Sobre o Garum
«Os romanos nunca foram, verdadeiramente, um povo inovador e, no seu ultra-pragmatismo, primaram por uma certa preguiça imaginativa; mas foram um povo extraordinariamente renovador: ou seja, foram mestres a absorver tecnologias e culturas das populações que iam subjugando e a examiná-las com minúcia para refinarem-lhes as possibilidades a inéditos níveis de eficiência. Nesse sentido, a indústria da conserva e salga de peixe por eles reformulada não foi nenhuma excepção e a diversidade de produtos que conceberam chegou até nós em nomes cuja interpretação é o pesadelo dos etimologistas; como Isidoro de Sevilha, que, no final do terceiro capítulo do Livro XX das suas Etimologias, discorreu sobre o assunto: muria, allec, liquamen, e, em destaque, garum.
Garum: nome que, foneticamente, bem podia ser algo ronronado por um delambido gato a esfregar-se nos tornozelos do dono, evoca, logo à partida, uma imagem de algo aquoso e antracítico – uma versão orgânica do basalto, pedra usada na “típica” calçada portuguesa.

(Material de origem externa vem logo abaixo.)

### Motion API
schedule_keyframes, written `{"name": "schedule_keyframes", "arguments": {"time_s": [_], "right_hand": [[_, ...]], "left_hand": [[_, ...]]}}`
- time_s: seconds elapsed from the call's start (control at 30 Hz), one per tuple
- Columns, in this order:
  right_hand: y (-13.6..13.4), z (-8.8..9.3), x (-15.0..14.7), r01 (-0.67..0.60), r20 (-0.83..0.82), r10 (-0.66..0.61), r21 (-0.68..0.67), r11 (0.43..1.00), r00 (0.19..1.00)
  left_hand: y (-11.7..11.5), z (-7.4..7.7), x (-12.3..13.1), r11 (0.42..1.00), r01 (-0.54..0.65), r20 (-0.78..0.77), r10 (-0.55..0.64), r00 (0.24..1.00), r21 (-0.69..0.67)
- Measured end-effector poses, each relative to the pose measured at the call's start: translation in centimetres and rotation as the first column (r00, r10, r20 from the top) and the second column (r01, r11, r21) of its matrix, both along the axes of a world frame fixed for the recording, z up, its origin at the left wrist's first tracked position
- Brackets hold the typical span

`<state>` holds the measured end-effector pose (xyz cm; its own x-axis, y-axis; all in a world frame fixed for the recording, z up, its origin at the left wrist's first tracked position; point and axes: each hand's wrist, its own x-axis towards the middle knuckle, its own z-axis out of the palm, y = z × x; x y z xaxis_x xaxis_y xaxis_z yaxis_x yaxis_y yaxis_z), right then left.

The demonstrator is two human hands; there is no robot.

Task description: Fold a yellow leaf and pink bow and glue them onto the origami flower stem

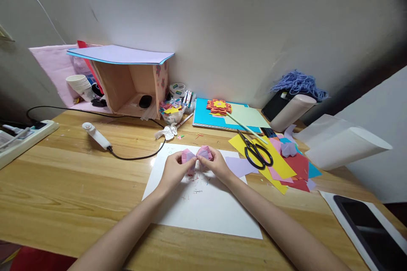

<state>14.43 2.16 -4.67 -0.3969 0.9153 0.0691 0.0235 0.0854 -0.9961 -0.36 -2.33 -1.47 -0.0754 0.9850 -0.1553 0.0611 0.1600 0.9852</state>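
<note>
A folded paper bow [204, 152], pink with lilac layers, is pinched at its middle between my two hands. My left hand [174, 168] grips its left half, thumb near the centre. Its right half is in the fingers of my right hand [218, 164], whose thumb tip also meets the centre. Beneath them lies a white sheet of paper [203, 211] with coloured marks on it. Just right of my right hand is a lilac paper piece [240, 166]. Black-handled scissors [256, 154] rest on yellow paper [281, 165] farther right.
Behind stands an open cardboard box [133, 84] beside a bowl of paper scraps [172, 112]. A paper flower [219, 107] lies on a blue folder [202, 112]. A corded white tool [95, 135] is at left, a power strip [28, 142] beyond it, a dark tablet [369, 228] at right.
</note>
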Motion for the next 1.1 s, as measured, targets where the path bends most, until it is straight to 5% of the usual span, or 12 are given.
{"name": "schedule_keyframes", "arguments": {"time_s": [0.53, 0.9, 1.1], "right_hand": [[0.0, 0.3, 0.0, -0.028, -0.054, 0.027, -0.03, 0.999, 0.998], [-0.1, 0.5, -0.2, -0.004, -0.052, 0.003, -0.029, 1.0, 0.999], [0.0, 0.3, -0.1, -0.01, -0.054, 0.008, -0.034, 0.999, 0.999]], "left_hand": [[0.4, -0.2, -0.2, 0.997, -0.071, 0.017, 0.071, 0.997, 0.006], [0.3, -0.4, 0.0, 0.998, -0.002, 0.152, 0.011, 0.988, -0.063], [0.5, -1.2, -0.2, 1.0, -0.017, 0.101, 0.018, 0.995, -0.005]]}}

Que produto foi este, confeccionado nas cetárias revestidas de opus signinum (argamassa feita de areia, cal e calcário britado) que se encontram no subsolo dos nossos hodiernos edifícios, como a sede do banco Millennium BCP, mas também da Casa dos Bicos/Fundação José Saramago, na Rua dos Bacalhoeiros, e da loja Napoleão, na Rua dos Fanqueiros – a topologia é destino e esta casa, vendedora de finos azeites, vinhos e queijos portugueses, parece prosseguir a tradição gastronómica de que a Baixa foi o efervescente cadinho, porque o garum, desde o início, cifrou-se como produto gourmet: o principal molho salgado de peixe.
Era transportado em ânforas (...) as de transporte de azeite e vinho eram delgadas, enquanto que esta é gorda. Se há objecto universalmente identificável com a cultura romana é a ânfora, mas, mais uma vez, não foram eles que a inventaram e o nome, que é grego, significa com dois transportadores (os “transportadores” são as pegas laterais): projectadas para serem usadas apenas uma vez, foram a louça de plástico da época. Com mais de trinta metros de altura, o verdejante Monte Testaccio, em Roma, parece ser uma elevação natural, mas é totalmente artificial, formado por sedimentos sucessivos de cacos de mais de cinquenta milhões de ânforas: terra tornada barro, tornado terra; há rebeldia, aqui, nesta fímbria cosmopolita, porque não basta aos homens moverem montanhas, mas têm de ser capazes de construi-las. Este é o único Olimpo que vale a pena idolatrar.
(…)
É provável que algumas das receitas romanas mais “herméticas” sejam exageros literários, mas, mesmo assim, de acordo com as fontes mais credíveis, é inegável que os romanos adoravam iguarias extravagantes e não poupavam esforços e despesas para confeccioná-las – até inventaram uma palavra para isso: abligurire, que significa, em bom português, “gastar rios de dinheiro em comes-e-bebes”. Todavia, também adoravam sal; tanto que até salgavam o vinho – e eles bebiam imenso vinho – com um molho salgado chamado defrutum, feito de propósito para o efeito.
Que se esconde detrás desta obsessão com molhos salgados, como o defrutum e o garum?
A resposta reside no facto de que os romanos não usavam pedrinhas de sal para cozinhar ou temperar os pratos. Hoje, quando queremos salgar a comida, agarramos num saleiro e polvilhamos a gosto; ora, os romanos também tinham saleiros, mas, praticamente, não os usavam, porque preferiam salgar a comida com molhos salgados. Molhos salgados de peixe, neste caso; foram, em simultâneo, condimentos e remédios, porque os físicos coevos achavam que eles continham todas as propriedades medicinais do sal, mais as do peixe. Tomava-se garum contra a ciática, contra as enxaquecas e até contra problemas respiratórios ainda por diagnosticar convenientemente, como a asma e a tuberculose. Deste modo, não é surpreendente que a indústria de produtos piscícolas tenha transformado Lisboa na segunda capital da Lusitânia. Tão bem temperado era o sentido do negócio dos romanos que até vendiam uma versão kosher do garum para o mercado israelita, chamado garum castimoniale, feita em exclusivo com peixes escamados; de qualquer forma, o garum feito em Lisboa era kosher por excelência, feito de carapau e, principalmente, de sardinha (conhece-se esse facto, graças às análises feitas às espinhas e aos resíduos do preparativo, encontrados nas cetárias e nas ânforas).»